Present prosthetic arterial conduits continue to suffer the clinically and economically catastrophic complication of infection. We recently described a novel technique for binding quinolone antibiotics to Dacron based on principles of textile chemistry. This thermofixation procedure ("pad/heat") utilizes the limited fibrophilic characteristics of the quinolone antibiotic ciprofloxacin (Cipro) to permit pad/heat application and allowed controlled, sustained release from Dacron in several in vitro assays. The objective of this study was to test this infection-resistant prosthetic vascular graft material in an in vivo model. Dacron segments (1 cm2, either plain, dipped into antibiotic immediately prior to implantation, or Cipro pad/heat treated) were implanted in the dorsal subcutaneous tissue of the rabbit and directly contaminated with 10(6) Staphylococcus aureus. After 1 week, the samples were sterily harvested. Wounds were blindly graded on a scale from 1 (no evidence of infection, good tissue incorporation) to 4 (suppurative infection extending outside of the graft pocket, no gross tissue incorporation). Plain Dacron was easily infected in this model (mean grade 3.1 +/- 0.6, 92% culture positive). Notably, however, a significant (P < 0.05) wound grade difference between the dipped (2.3 +/- 1.0) and pad/heat (1.4 +/- 0.6) samples was demonstrated. Determination of adherent bacteria present on the implanted Dacron pieces by sonication and culture studies again revealed a significant difference between the dipped (56% culture positive) and pad/heat (12% culture) groups (P < 0.025). Histologic studies confirmed good tissue incorporation of the pad/heat samples.
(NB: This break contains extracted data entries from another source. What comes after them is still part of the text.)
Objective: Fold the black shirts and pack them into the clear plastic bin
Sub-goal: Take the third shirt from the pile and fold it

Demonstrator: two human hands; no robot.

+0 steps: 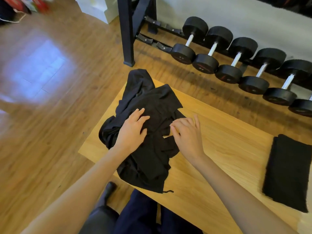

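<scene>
A crumpled heap of black shirts (148, 132) is seen at frame centre, on the left end of the wooden bench (228, 149). The left hand (133, 129) is laid flat on the heap, fingers spread. The right hand (187, 132) is held at the heap's right edge w/ fingers curled, prob. pinching fabric. A folded black shirt (288, 171) is laid at right. Dumbbells (236, 61) are racked at upper right.

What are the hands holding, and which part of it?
The left hand only presses flat on the crumpled black shirt. The right hand seems to pinch its edge, though that is unclear.
</scene>
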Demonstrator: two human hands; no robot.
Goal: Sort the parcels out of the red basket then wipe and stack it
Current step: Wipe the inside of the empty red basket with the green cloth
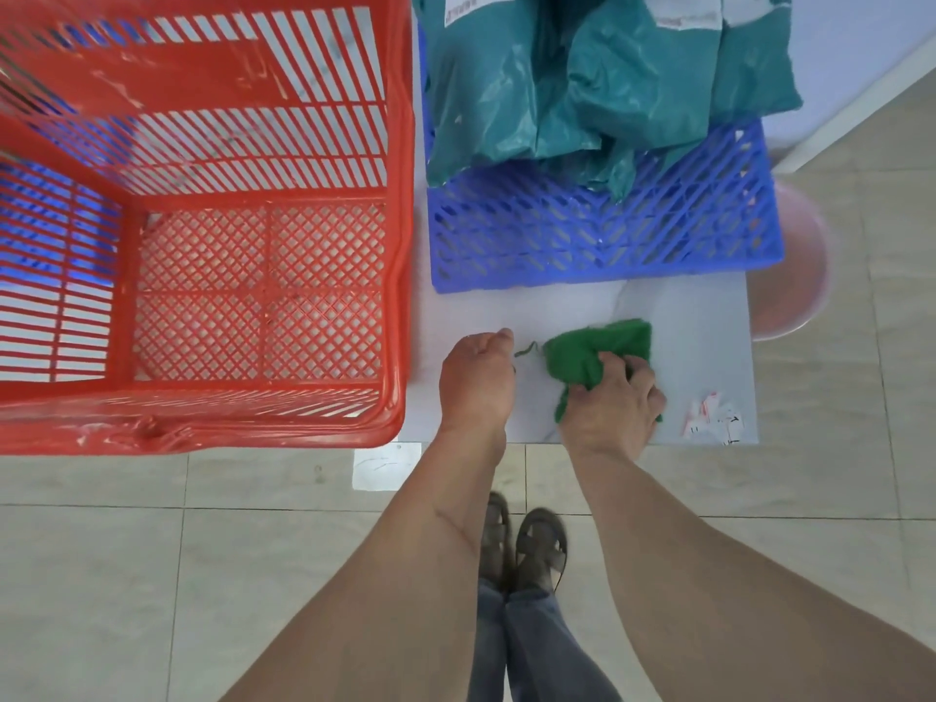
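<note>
1. A person's sandalled feet point(527, 547) stand on pale floor tiles point(101, 575) at the near edge of a white table point(699, 316), both bare forearms reaching forward over it.
2. The right hand point(610, 402) grips a crumpled green cloth point(597, 349), fingers curled into its folds; the cloth lies on the table to the right of the basket.
3. The left hand point(476, 380) rests just beside the cloth, fingers curled under; whether it pinches the loose green thread near its fingertips cannot be told.
4. A scrap of torn white-and-red paper point(711, 423) lies at the table's right corner.
5. The red basket point(385, 245) stands at the left, overhanging the near edge of the table, with no parcels inside; the sorting looks done and the wiping not yet begun.
6. Judged from its thin slatted walls, the basket should be light but bulky and somewhat flexible; the thick rolled rim looks the soundest place to hold it while wiping.
7. The cloth, soft and limp, needs bunching in the palm to press against the ribs.
8. Farther back, teal parcels point(582, 78) are heaped on a blue crate point(608, 235).
</note>
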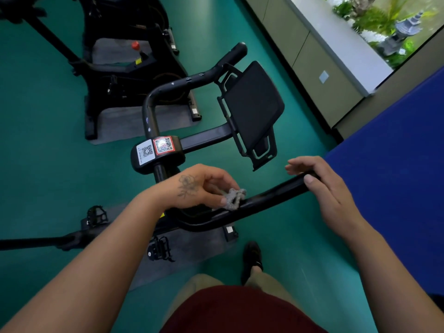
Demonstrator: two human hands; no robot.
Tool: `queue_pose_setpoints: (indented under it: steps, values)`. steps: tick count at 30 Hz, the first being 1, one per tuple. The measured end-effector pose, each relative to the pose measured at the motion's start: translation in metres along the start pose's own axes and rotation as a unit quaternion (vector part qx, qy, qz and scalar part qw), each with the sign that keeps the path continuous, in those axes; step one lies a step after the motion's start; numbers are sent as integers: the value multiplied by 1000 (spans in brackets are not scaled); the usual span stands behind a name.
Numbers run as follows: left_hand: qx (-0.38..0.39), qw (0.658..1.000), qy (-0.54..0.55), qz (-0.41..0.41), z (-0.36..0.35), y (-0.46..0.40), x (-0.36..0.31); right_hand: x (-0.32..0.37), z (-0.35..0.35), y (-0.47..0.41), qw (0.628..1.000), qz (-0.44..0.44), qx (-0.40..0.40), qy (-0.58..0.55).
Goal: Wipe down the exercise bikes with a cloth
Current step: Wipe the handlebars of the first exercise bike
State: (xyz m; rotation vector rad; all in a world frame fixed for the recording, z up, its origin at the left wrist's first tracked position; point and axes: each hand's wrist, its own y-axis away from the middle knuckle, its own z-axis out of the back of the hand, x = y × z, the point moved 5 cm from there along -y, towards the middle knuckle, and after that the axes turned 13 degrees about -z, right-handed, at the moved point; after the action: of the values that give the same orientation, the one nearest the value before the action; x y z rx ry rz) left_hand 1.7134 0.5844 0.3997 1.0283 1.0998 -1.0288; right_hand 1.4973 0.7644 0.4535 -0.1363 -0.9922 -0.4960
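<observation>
A black exercise bike stands in front of me, its near handlebar (264, 197) running from lower centre up to the right. My left hand (194, 188) pinches a small grey cloth (234, 198) against the top of that bar. My right hand (322, 183) holds the bar's right end, thumb on top and fingers curled over the far side. The bike's centre block (157, 151) carries two QR stickers. The far handlebar (192, 80) and a black tablet holder (252, 106) lie beyond.
A second black bike (125, 68) stands on a grey mat at upper left. Pedals (158, 248) stick out below my left forearm. A blue mat (396, 152) fills the right side. Green floor, low cabinets and a window lie at upper right. My shoe (252, 258) is below.
</observation>
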Motion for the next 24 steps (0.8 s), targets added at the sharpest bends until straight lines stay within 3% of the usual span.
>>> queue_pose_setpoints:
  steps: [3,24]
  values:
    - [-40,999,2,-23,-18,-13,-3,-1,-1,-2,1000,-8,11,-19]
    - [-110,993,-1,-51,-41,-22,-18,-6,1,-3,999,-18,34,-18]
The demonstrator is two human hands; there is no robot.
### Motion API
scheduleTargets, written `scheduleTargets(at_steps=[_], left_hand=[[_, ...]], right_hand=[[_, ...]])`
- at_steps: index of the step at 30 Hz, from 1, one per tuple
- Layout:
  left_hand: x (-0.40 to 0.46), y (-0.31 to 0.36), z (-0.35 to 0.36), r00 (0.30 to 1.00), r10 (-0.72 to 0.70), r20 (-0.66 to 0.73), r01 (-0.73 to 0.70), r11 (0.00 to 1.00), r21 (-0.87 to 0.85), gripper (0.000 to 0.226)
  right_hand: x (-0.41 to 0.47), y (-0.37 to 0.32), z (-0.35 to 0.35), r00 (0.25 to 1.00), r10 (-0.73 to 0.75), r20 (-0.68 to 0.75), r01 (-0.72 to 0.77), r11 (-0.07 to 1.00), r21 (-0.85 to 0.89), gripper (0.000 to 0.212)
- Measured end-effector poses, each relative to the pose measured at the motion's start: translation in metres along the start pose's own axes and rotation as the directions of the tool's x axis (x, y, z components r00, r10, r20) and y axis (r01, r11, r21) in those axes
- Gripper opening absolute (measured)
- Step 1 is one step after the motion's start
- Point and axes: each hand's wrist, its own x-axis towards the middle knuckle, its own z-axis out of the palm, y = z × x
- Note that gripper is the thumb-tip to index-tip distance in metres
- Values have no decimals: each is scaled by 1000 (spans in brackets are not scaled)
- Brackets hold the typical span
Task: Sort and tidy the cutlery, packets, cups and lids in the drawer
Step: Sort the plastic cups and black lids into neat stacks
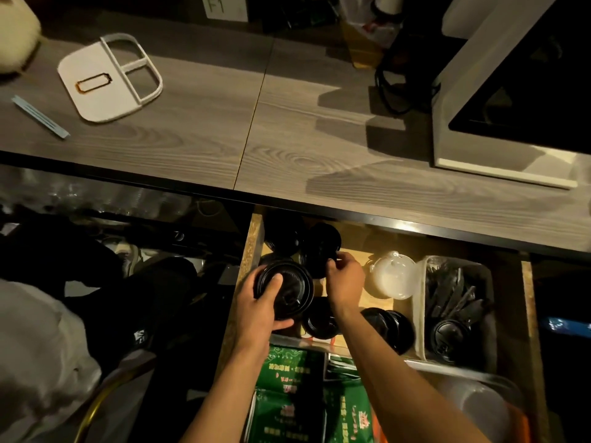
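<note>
Gathering loose black cup lids inside the open drawer (pixel 254 238), seen from the head camera. The left hand (pixel 259 310) curls round a stack of black lids (pixel 284 292), thumb laid across the top face and fingers wrapped beneath, and holds the stack over the drawer's left part. The right hand (pixel 345 279) reaches to a second black lid (pixel 319 247) just behind the stack, its fingertips bent onto that lid's near edge; whether they have already closed on the edge or only touch it cannot be told. More black lids (pixel 391 327) lie loose on the drawer floor near the right forearm, clear lids (pixel 391 276) sit to their right, and the cutlery (pixel 454 292) fills a clear bin (pixel 422 302) at the right side. Green packets (pixel 287 407) occupy the near compartment. To do the step well, the second lid is probably best pinched by its rim, turned to face the same way as the stack, and pressed down until it nests, the left thumb lifting briefly to admit it. Thin lids flex and slip, so a misaligned rim may spring the stack apart. Keeping black lids apart from the clear ones should leave one tidy column of each.
</note>
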Motion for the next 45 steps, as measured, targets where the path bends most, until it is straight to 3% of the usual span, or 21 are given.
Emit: scheduleTargets(at_steps=[5, 9, 13, 19, 23, 26, 29, 32, 37, 42, 45], left_hand=[[-11, 12, 5, 1000, -8, -5, 8, 1000, -12, 41], [-29, 22, 12, 1000, -9, 22, 9, 1000, 19, 36], [-53, 33, 21, 996, -2, 93, 2, 1000, -6, 15], [-94, 50, 29, 978, 27, 205, -31, 999, 20, 10], [-122, 57, 31, 955, 47, 293, -50, 999, 1, 25], [-140, 61, 29, 918, 130, 375, -160, 986, 51, 13], [-151, 62, 24, 892, 105, 440, -152, 986, 72, 11], [-155, 62, 21, 906, 78, 417, -114, 991, 62, 13], [-154, 53, 24, 926, 52, 375, -100, 989, 110, 27], [-144, 43, 39, 908, -12, 419, -59, 986, 156, 18], [-128, 37, 56, 881, -9, 474, -91, 978, 187, 28]], right_hand=[[-44, -25, -49, 985, -34, -168, 89, 939, 333, 23], [-81, -45, -87, 980, -113, -161, 179, 857, 484, 16], [-101, -44, -97, 987, -116, -114, 154, 885, 439, 16], [-122, -57, -108, 980, -114, -164, 165, 925, 343, 14], [-142, -63, -119, 967, -173, -187, 220, 939, 265, 12], [-154, -64, -125, 952, -245, -185, 280, 938, 202, 21], [-160, -63, -130, 942, -298, -157, 324, 928, 183, 24], [-161, -61, -133, 960, -276, -38, 276, 927, 255, 22], [-159, -53, -139, 993, -71, 98, 22, 904, 428, 27], [-141, -38, -141, 993, 12, 120, -65, 889, 454, 22], [-120, -27, -142, 998, 2, 61, -29, 897, 440, 17]])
This project opens new avenues in the development of infection-resistant biomaterials.

Application of the quinolone antibiotic ciprofloxacin to Dacron utilizing textile dyeing technology.
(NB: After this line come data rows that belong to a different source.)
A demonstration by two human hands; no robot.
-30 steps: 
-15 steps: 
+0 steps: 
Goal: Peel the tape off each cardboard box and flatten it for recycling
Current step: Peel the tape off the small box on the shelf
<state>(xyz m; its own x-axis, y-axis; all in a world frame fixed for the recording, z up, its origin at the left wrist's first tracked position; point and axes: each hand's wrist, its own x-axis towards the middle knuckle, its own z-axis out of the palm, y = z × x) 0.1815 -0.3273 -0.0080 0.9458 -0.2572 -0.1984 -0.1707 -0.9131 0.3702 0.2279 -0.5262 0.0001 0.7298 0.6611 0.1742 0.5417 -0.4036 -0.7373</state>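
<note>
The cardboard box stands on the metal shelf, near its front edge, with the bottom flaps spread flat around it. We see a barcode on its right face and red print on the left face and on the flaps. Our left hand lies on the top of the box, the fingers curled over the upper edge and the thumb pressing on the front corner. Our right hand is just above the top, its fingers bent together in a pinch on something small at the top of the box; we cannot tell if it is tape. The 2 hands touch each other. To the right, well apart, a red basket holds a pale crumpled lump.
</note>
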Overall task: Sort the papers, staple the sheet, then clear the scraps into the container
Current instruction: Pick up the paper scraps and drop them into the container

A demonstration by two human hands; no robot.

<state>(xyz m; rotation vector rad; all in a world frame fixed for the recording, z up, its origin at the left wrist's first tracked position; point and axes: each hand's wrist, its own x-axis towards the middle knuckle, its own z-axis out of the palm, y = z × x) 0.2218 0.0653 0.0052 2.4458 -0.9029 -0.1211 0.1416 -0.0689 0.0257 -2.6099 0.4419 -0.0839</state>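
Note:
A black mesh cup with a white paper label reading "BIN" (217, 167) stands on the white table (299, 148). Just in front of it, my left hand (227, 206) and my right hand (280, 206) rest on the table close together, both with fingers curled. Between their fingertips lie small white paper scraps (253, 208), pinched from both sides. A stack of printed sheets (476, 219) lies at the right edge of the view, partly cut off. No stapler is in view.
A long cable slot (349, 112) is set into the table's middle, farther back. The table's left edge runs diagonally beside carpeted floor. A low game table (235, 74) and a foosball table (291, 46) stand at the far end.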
Prosthetic arterial graft infection continues to be a significant and often devastating complication of vascular surgery. The organisms Staphylococcus aureus (S. aureus) and Staphylococcus epidermidis (S. epidermidis) are the primary pathogens causing acute and late graft infections, respectively. The objective of this study was to develop an infection-resistant prosthetic arterial graft by applying the bacteriocidal quinolone antibiotic ciprofloxacin to polyethylene terepthalate (Dacron) via thermofixation (pad/heat), a new application method founded on established textile procedures. We hypothesize that the limited fibrophilic characteristics of ciprofloxacin will permit binding to Dacron and at the same time allow persistent controlled release over an extended period of time. Using pad/heat technology, 33 micrograms (+/- 2.97 micrograms, n = 12) of ciprofloxacin was successfully bound to a 1-cm2 piece of woven Dacron. A full complement of microbiologic assays demonstrated superior, sustained antistaphylococcal activity of the pad/heat Dacron when compared to Dacron dipped into an equivalent concentration of ciprofloxacin. The sustained antimicrobial efficacy of ciprofloxacin pad/heat-treated Dacron opens new avenues in the development of infection-resistant biomaterials based on an understanding of textile chemistry.